== Material provided ==

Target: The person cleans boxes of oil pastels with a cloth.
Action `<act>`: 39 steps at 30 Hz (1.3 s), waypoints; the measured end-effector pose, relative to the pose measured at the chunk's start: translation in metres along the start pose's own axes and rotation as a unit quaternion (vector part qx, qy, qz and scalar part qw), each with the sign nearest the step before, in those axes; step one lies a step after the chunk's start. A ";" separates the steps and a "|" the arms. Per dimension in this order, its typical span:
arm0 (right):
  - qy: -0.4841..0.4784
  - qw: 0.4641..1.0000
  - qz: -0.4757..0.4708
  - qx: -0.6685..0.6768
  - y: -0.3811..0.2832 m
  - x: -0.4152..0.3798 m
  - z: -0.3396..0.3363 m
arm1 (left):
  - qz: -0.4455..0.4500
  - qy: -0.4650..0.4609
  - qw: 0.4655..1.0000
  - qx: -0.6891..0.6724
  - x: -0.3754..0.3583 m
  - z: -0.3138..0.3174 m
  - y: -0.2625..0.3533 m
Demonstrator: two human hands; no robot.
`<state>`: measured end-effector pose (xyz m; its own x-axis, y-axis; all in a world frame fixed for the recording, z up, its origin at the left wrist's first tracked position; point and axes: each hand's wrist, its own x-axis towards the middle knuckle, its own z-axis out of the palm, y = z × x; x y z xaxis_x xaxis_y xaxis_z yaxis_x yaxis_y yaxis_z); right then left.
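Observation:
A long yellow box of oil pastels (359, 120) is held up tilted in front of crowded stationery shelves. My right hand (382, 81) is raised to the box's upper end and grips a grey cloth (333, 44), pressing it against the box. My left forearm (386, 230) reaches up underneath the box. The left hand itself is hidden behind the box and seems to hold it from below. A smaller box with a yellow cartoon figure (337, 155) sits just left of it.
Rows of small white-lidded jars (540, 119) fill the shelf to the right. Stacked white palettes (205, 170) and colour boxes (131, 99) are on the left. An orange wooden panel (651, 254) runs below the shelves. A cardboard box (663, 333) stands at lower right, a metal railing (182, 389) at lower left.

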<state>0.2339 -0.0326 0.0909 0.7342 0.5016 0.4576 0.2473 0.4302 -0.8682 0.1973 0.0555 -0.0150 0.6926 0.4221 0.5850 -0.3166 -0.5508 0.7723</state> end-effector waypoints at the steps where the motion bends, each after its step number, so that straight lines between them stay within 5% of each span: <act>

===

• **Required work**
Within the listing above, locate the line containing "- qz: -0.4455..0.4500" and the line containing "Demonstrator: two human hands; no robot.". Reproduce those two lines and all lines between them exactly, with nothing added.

• **Solution**
  - qz: -0.4455..0.4500
  - qy: -0.4650..0.4609
  - qw: 0.4655..1.0000
  - qx: -0.6891..0.6724
  - x: -0.3754..0.3583 m
  - z: -0.3138..0.3174 m
  - y: -0.2625..0.3533 m
Demonstrator: two human hands; no robot.

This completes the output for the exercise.